Although many investors are focusing on Alphabet's artificial intelligence (AI) products, it's still an advertising business at its core. Nearly 77% of its revenue came from advertising-related sources in Q1, and this revenue comes from sector-leading businesses like the Google search engine and YouTube.

Compared to Google, YouTube is in its infancy. But its popularity allows it to draw in top advertising dollars. In the U.S., YouTube is actually the most popular video platform besides linear TV. As a result, it draws a lot of eyeballs and thus establishes its status as a top place to advertise. This is likely why YouTube had a phenomenal quarter, with revenue up 21%.

Another area that's thriving is Google subscriptions, platforms, and devices. This includes divisions like its YouTube TV service, NFL Sunday Ticket, revenue from Google Play, and Pixel phones. Revenue rose 18%, showing consumers still want to spend on nonessential items.

Lastly, Google Cloud crushed it in Q1. This division focuses on Alphabet's cloud computing business, which is vital for customers who need to increase their computing capacity but don't want to invest in the systems themselves. Cloud computing has become incredibly popular with the rise of AI workloads, as businesses can't justify the cost of thousands of GPUs to run their models for a short time. So they rent some computing power from cloud computing providers like Google Cloud.

Google Cloud is a popular choice for AI workloads, as it has already captured 90% of generative AI unicorns (private companies worth at least $1 billion).
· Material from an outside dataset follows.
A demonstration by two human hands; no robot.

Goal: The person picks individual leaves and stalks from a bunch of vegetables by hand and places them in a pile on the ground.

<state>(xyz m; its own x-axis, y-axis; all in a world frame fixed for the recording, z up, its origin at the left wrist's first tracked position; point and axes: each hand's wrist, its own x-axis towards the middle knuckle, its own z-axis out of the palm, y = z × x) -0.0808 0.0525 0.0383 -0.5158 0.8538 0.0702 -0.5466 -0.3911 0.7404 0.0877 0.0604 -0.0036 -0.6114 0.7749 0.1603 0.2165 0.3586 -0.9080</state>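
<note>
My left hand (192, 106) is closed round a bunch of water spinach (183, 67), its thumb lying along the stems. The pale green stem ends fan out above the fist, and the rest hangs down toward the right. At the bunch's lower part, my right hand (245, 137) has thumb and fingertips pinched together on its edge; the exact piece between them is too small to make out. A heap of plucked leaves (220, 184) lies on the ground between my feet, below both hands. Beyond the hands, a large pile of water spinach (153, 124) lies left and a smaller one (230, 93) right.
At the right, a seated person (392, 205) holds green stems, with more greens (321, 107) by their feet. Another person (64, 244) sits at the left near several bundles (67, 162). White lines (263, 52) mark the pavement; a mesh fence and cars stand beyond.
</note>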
This popularity has spread into other industries, which is why Google Cloud's revenue rose 29% in Q1. It's also becoming far more profitable, as it posted an operating margin of 9% instead of 3% last year.

Alphabet's business is truly firing on all cylinders, so the stock jumped nearly 10% the day following earnings. But I still think investors can get in on this incredible business, as it's just getting started.

The stock still doesn't command a high premium

After the jump, Alphabet now trades for 21.8 times forward earnings.

GOOGL PE Ratio (Forward) Chart

GOOGL PE Ratio (Forward) data by YCharts

Compared to the much broader S&P 500, which trades at 20.8 times forward earnings, it doesn't command much of a premium to the broader market. This gives me confidence that investors can buy the stock now and not worry about overpaying for Alphabet.

Furthermore, the stock would trade well below its five-year average valuation if Alphabet hits analyst guidance. If it hits its earnings targets plus returns to its average trailing price-to-earnings ratio of 26, that means the stock would have a 22% upside over the next 12 months. That's a solid investment and one I'll gladly partake in.

Beyond one year, I see plenty of trends in Alphabet's favor, as it has emerged as an AI leader after stumbling out of the blocks. Because of that, I think right now is an excellent buying opportunity for Alphabet's stock.